Advertisement
JIS News

Story Highlights

  • Debate has started on the Representation of the People (Amendment) Act, 2014, which provides for the registration, regulation and funding of political parties.
  • The Bill seeks to make “new ground” on party registration and financing, while strengthening provisions that exist under the Act.
  • At present, there is no requirement for political parties in Jamaica to be registered or for their financial arrangements in their capacity as political parties to be regulated.

Debate has started on the Representation of the People (Amendment) Act, 2014, which provides for the registration, regulation and funding of political parties.

Minister of Science, Technology, Energy and Mining, Hon.
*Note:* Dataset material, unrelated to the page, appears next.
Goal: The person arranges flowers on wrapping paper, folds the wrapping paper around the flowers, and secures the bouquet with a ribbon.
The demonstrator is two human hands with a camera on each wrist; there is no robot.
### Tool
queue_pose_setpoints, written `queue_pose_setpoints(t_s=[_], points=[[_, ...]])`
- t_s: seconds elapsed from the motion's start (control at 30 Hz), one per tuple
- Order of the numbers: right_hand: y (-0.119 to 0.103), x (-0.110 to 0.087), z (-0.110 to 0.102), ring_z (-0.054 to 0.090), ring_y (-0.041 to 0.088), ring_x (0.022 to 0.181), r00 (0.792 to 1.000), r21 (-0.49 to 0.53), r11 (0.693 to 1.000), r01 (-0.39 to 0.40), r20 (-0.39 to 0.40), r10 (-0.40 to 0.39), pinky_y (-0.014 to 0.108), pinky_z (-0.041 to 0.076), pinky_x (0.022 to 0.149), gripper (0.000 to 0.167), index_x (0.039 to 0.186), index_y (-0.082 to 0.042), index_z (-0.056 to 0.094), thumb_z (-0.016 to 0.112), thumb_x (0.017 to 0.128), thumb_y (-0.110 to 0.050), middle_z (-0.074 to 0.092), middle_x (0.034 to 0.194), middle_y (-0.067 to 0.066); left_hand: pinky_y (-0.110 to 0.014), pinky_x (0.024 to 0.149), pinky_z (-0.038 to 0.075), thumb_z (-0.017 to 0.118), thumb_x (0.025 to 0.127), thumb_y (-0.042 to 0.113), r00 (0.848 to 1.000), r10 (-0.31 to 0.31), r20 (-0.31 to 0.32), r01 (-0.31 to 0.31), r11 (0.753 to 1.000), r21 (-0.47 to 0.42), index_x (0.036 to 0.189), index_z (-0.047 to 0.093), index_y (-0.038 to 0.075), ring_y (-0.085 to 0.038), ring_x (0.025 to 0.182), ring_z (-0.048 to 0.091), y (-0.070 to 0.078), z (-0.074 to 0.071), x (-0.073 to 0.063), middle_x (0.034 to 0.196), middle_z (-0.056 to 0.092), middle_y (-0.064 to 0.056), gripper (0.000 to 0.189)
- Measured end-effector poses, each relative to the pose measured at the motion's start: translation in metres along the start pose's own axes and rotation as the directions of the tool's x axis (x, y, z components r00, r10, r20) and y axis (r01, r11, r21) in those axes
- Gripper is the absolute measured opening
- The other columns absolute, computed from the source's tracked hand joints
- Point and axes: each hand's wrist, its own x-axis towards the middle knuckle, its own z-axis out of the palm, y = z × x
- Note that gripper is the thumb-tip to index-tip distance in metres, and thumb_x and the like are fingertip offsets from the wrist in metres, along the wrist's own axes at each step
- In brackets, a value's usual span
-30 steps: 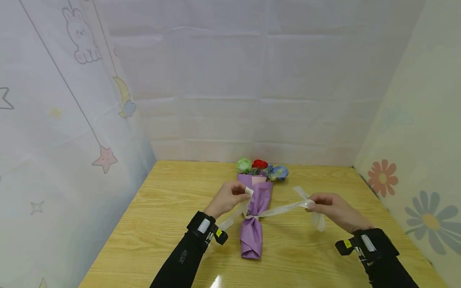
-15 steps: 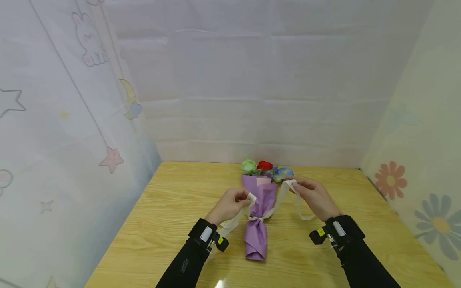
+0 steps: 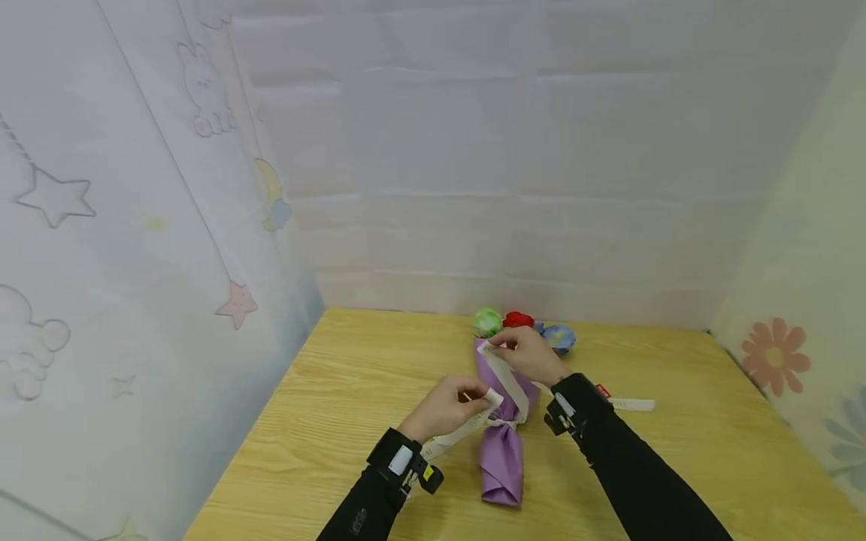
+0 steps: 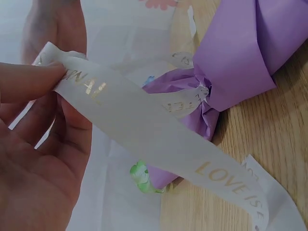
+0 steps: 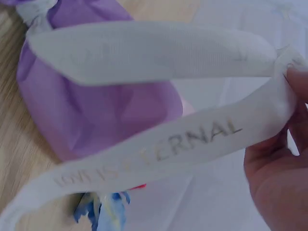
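A bouquet wrapped in purple paper [image 3: 502, 469] lies on the wooden table, its green, red and blue flowers [image 3: 487, 322] towards the back. White ribbon [image 4: 130, 120] with gold lettering is tied round its narrow waist. My left hand [image 3: 443, 409], left of the waist, pinches one ribbon length between thumb and fingers, and its tail hangs towards the table. Above the upper wrapping, my right hand [image 3: 533, 356] pinches the other length. In the right wrist view this ribbon [image 5: 192, 139] doubles back at my fingertips. The right hand and forearm partly cover the flowers and wrapping.
A loose ribbon end [image 3: 634, 404] lies on the table right of the right wrist, with a small red tag [image 3: 603, 391] beside it. A pale hanging backdrop [image 3: 433, 188] rises behind the table [image 3: 325, 421], with printed sheets on both sides.
My right hand has moved from the far right, leftward and up over the bouquet, bringing its ribbon length along. The left hand keeps its pinch with little movement. The head view has shifted slightly left.
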Motion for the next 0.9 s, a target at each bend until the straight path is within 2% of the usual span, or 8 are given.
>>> queue_pose_setpoints(t_s=[0.1,0.2,0.3,0.4,0.57,0.67,0.8,0.9], points=[[0.006,0.005,0.014,0.061,0.022,0.086,1.000,0.002,1.000,0.012,0.005,-0.012,0.034,0.050,0.075,0.011,0.104,-0.001,0.074,0.070,0.095,-0.005,0.069,0.097,0.008,-0.020,0.071,0.052,0.070,0.095,0.004,1.000,0.013,0.017,-0.012,0.999,-0.033,0.099,0.079,0.003,-0.002,0.083,0.061,-0.002,0.005,0.001,0.096,0.075,-0.006,0.010],[0.017,0.005,0.027,0.063,0.018,0.083,1.000,0.009,1.000,-0.015,0.024,0.015,0.034,0.051,0.074,0.009,0.099,-0.004,0.067,0.073,0.094,-0.009,0.066,0.090,0.003,-0.020,0.070,0.051,0.073,0.093,0.005,1.000,0.010,0.019,-0.009,0.999,-0.037,0.099,0.079,0.004,-0.001,0.080,0.061,-0.003,0.010,0.001,0.095,0.076,-0.006,0.008],[0.028,0.002,0.036,0.062,0.015,0.080,0.997,-0.012,0.999,-0.035,0.070,0.036,0.033,0.051,0.073,0.011,0.094,-0.006,0.064,0.074,0.092,-0.008,0.065,0.086,0.001,-0.021,0.073,0.051,0.074,0.093,0.007,1.000,-0.001,0.006,0.002,0.999,-0.040,0.097,0.074,0.005,-0.002,0.081,0.061,-0.004,0.012,0.001,0.093,0.073,-0.004,0.005],[0.034,-0.005,0.036,0.064,0.018,0.082,0.994,-0.038,0.999,-0.035,0.106,0.039,0.034,0.053,0.073,0.005,0.096,-0.004,0.069,0.073,0.092,-0.006,0.068,0.090,0.003,-0.023,0.076,0.052,0.075,0.093,0.008,1.000,-0.024,-0.003,0.024,0.998,-0.052,0.094,0.065,0.008,-0.003,0.084,0.063,-0.005,0.016,0.003,0.093,0.069,-0.002,0.010],[0.027,-0.013,0.024,0.067,0.029,0.094,0.997,0.001,1.000,-0.025,0.079,0.025,0.041,0.056,0.080,0.016,0.110,-0.002,0.073,0.066,0.097,-0.009,0.070,0.102,0.009,-0.024,0.075,0.052,0.075,0.092,0.007,0.998,-0.058,-0.034,0.055,0.995,-0.080,0.092,0.059,0.009,-0.005,0.085,0.066,-0.007,0.017,0.009,0.091,0.069,0.001,0.016],[0.017,-0.017,0.009,0.066,0.028,0.098,0.998,0.044,0.999,-0.021,0.062,0.019,0.043,0.055,0.084,0.021,0.116,-0.001,0.072,0.063,0.101,-0.013,0.071,0.106,0.010,-0.024,0.072,0.052,0.075,0.093,0.009,0.995,-0.082,-0.061,0.077,0.993,-0.086,0.092,0.058,0.010,-0.006,0.083,0.065,-0.007,0.017,0.014,0.088,0.067,0.004,0.017],[0.000,-0.028,-0.012,0.067,0.025,0.100,0.990,0.095,0.995,-0.038,0.138,0.024,0.044,0.054,0.086,0.030,0.123,-0.002,0.070,0.064,0.102,-0.024,0.072,0.110,0.009,-0.024,0.069,0.050,0.075,0.093,0.011,0.992,-0.096,-0.085,0.089,0.992,-0.086,0.092,0.057,0.009,-0.007,0.078,0.064,-0.007,0.016,0.021,0.083,0.068,0.004,0.018],[-0.008,-0.038,-0.020,0.067,0.021,0.096,0.983,0.054,0.998,-0.024,0.184,0.014,0.039,0.055,0.084,0.032,0.120,-0.004,0.071,0.070,0.098,-0.027,0.072,0.106,0.005,-0.024,0.067,0.049,0.075,0.094,0.013,0.991,-0.091,-0.100,0.081,0.992,-0.101,0.092,0.055,0.006,-0.008,0.075,0.062,-0.004,0.015,0.025,0.080,0.067,0.000,0.021]])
Phillip Paulwell, who opened the debate during Tuesday’s (September 30) sitting of the House of Representatives, said that the Bill seeks to make “new ground” on party registration and financing, while strengthening provisions that exist under the Act.
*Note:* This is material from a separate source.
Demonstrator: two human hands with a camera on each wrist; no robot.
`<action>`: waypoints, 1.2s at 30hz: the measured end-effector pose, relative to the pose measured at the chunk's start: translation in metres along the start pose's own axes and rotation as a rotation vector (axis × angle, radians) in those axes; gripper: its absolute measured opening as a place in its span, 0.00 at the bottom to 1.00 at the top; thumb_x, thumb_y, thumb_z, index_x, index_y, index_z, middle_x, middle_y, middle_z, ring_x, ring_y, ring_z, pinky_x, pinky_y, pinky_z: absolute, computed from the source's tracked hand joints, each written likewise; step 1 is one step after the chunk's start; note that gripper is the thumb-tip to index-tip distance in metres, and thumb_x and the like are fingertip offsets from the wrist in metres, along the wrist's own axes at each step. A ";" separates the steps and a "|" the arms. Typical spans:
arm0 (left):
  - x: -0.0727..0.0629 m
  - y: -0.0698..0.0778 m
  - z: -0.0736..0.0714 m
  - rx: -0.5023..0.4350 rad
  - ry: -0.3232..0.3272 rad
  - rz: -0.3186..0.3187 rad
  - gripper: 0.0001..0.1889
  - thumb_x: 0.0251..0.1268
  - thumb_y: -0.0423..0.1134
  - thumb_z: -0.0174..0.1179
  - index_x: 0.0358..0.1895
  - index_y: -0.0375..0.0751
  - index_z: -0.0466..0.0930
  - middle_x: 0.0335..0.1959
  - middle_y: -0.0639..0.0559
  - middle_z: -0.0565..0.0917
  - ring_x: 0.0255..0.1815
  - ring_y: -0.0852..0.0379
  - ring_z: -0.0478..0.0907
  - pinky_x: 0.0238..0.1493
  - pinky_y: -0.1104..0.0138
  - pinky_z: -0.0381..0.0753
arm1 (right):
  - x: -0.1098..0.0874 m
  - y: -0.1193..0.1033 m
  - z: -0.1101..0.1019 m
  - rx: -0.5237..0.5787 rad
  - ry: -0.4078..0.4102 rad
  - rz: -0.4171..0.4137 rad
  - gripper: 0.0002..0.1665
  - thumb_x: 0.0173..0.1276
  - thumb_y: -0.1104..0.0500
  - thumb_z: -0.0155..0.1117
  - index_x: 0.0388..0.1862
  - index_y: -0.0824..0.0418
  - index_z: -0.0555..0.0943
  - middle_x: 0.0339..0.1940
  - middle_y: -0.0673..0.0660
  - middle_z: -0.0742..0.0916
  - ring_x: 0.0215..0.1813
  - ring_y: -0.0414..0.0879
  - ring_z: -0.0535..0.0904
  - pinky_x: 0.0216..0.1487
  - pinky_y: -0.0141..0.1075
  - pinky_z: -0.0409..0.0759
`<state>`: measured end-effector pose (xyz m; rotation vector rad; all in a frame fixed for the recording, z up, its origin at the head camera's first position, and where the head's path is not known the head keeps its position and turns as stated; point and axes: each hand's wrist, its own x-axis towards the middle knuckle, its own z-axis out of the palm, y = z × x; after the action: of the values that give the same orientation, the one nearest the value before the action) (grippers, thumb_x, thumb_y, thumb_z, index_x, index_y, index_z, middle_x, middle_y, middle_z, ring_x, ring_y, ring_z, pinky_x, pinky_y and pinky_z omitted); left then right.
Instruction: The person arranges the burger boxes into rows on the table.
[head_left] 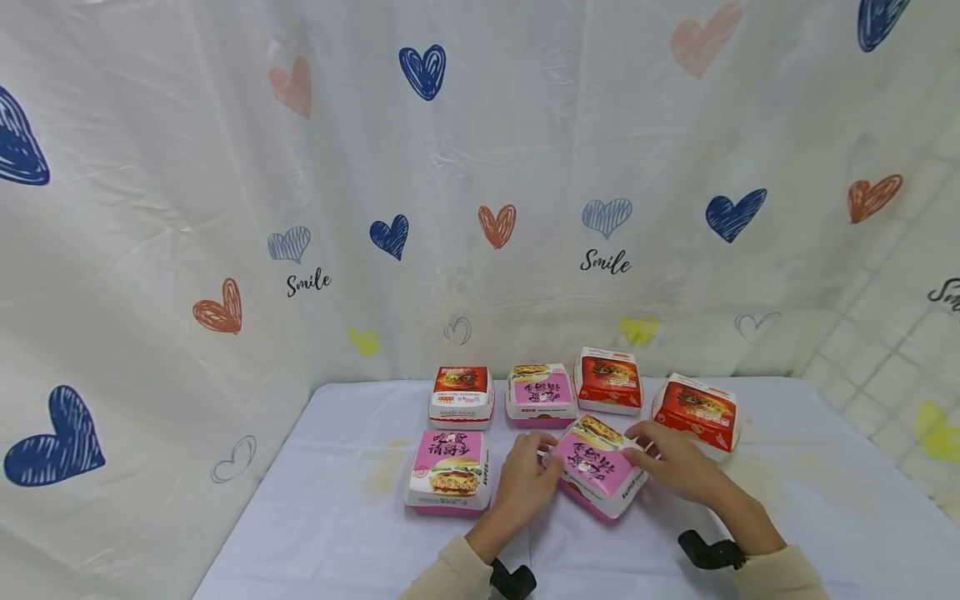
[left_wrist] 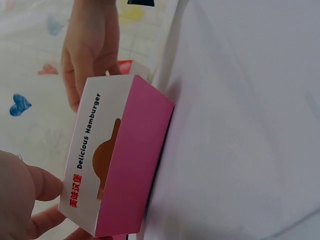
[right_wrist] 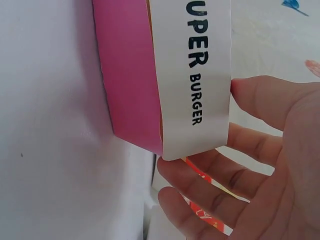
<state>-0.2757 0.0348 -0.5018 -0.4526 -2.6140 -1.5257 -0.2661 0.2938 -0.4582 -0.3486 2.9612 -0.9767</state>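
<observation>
A pink-and-white hamburger box sits turned at an angle on the table, between both hands in the head view. My left hand holds it at its left corner, thumb and fingertips against the edge. At the opposite corner my right hand grips it; in the right wrist view the thumb lies on the top edge and the fingers on the far side. The box shows "Delicious Hamburger" on its side in the left wrist view. Its lid looks closed.
Another pink box stands left of my left hand. Behind are a red-and-white box, a pink box and a red box. One more red box lies beyond my right hand. A heart-printed curtain backs the white-covered table.
</observation>
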 end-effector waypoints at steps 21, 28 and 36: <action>0.003 -0.001 -0.003 0.029 0.090 -0.002 0.07 0.73 0.40 0.60 0.49 0.48 0.79 0.46 0.56 0.75 0.43 0.66 0.75 0.43 0.73 0.78 | -0.001 -0.007 0.004 0.028 -0.047 0.021 0.20 0.73 0.47 0.65 0.56 0.58 0.79 0.31 0.50 0.83 0.34 0.43 0.75 0.32 0.33 0.76; 0.002 0.000 -0.003 0.057 0.023 -0.022 0.19 0.69 0.50 0.65 0.59 0.51 0.78 0.52 0.52 0.75 0.48 0.59 0.75 0.45 0.69 0.75 | 0.001 -0.005 0.005 0.091 -0.088 0.022 0.27 0.73 0.47 0.66 0.63 0.60 0.76 0.38 0.52 0.85 0.38 0.44 0.78 0.35 0.34 0.79; 0.002 -0.002 -0.003 0.077 -0.085 -0.030 0.35 0.62 0.60 0.68 0.71 0.56 0.71 0.64 0.53 0.72 0.65 0.52 0.74 0.69 0.50 0.74 | 0.002 0.002 0.010 0.154 -0.106 0.007 0.41 0.72 0.45 0.67 0.76 0.60 0.66 0.70 0.66 0.78 0.56 0.53 0.83 0.49 0.47 0.86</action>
<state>-0.2784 0.0315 -0.5018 -0.4846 -2.7447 -1.4384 -0.2676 0.2889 -0.4669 -0.3740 2.7695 -1.1392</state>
He noted that at present, there is no requirement for political parties in Jamaica to be registered or for their financial arrangements in their capacity as political parties to be regulated.  “Given the important role that political parties play in the life of our country, the Electoral Commission of Jamaica (ECJ) is of the profound view that the situation occasioned by this oversight is no longer tenable,” he stated.

The amendments address: the registration of political parties and the procedures for registering, refusal of and objection to applications for registration; the proceeding for the deregistration of registered political parties; procedures for the application and qualification for state funding; obligations of registered political parties that qualify for state funding; the use of state funding by political parties; and financial reporting requirements.

“It is proposed that state funding for parties should not exceed 40 per cent of the total income of the political party in a single year, and the amount approved by Parliament shall be divided equally among the parties qualified to receive state funding,” Mr. Paulwell informed.

He added that there will be complete transparency in the allocation of funding to political parties as it will be part of the government’s annual budget process, and as such, will be a matter of public record.

He pointed out that the receipt of state funding is not a guarantee, as strict conditions have to be met, and in the absence of those conditions, the ECJ is being empowered to suspend such disbursements.

“I believe that this is going to take our democracy one step higher. It will enable greater accountability, and greater transparency in institutions that are critical to the continued development of our democracy as a young country,” Mr. Paulwell said.

For his part, Member of Parliament for East Hanover, Dr. D.K. Duncan, noted that the legislation provides for the deepening of the country’s democracy, participation, transparency and accountability.

The debate will continue at the next sitting of the House of Representatives.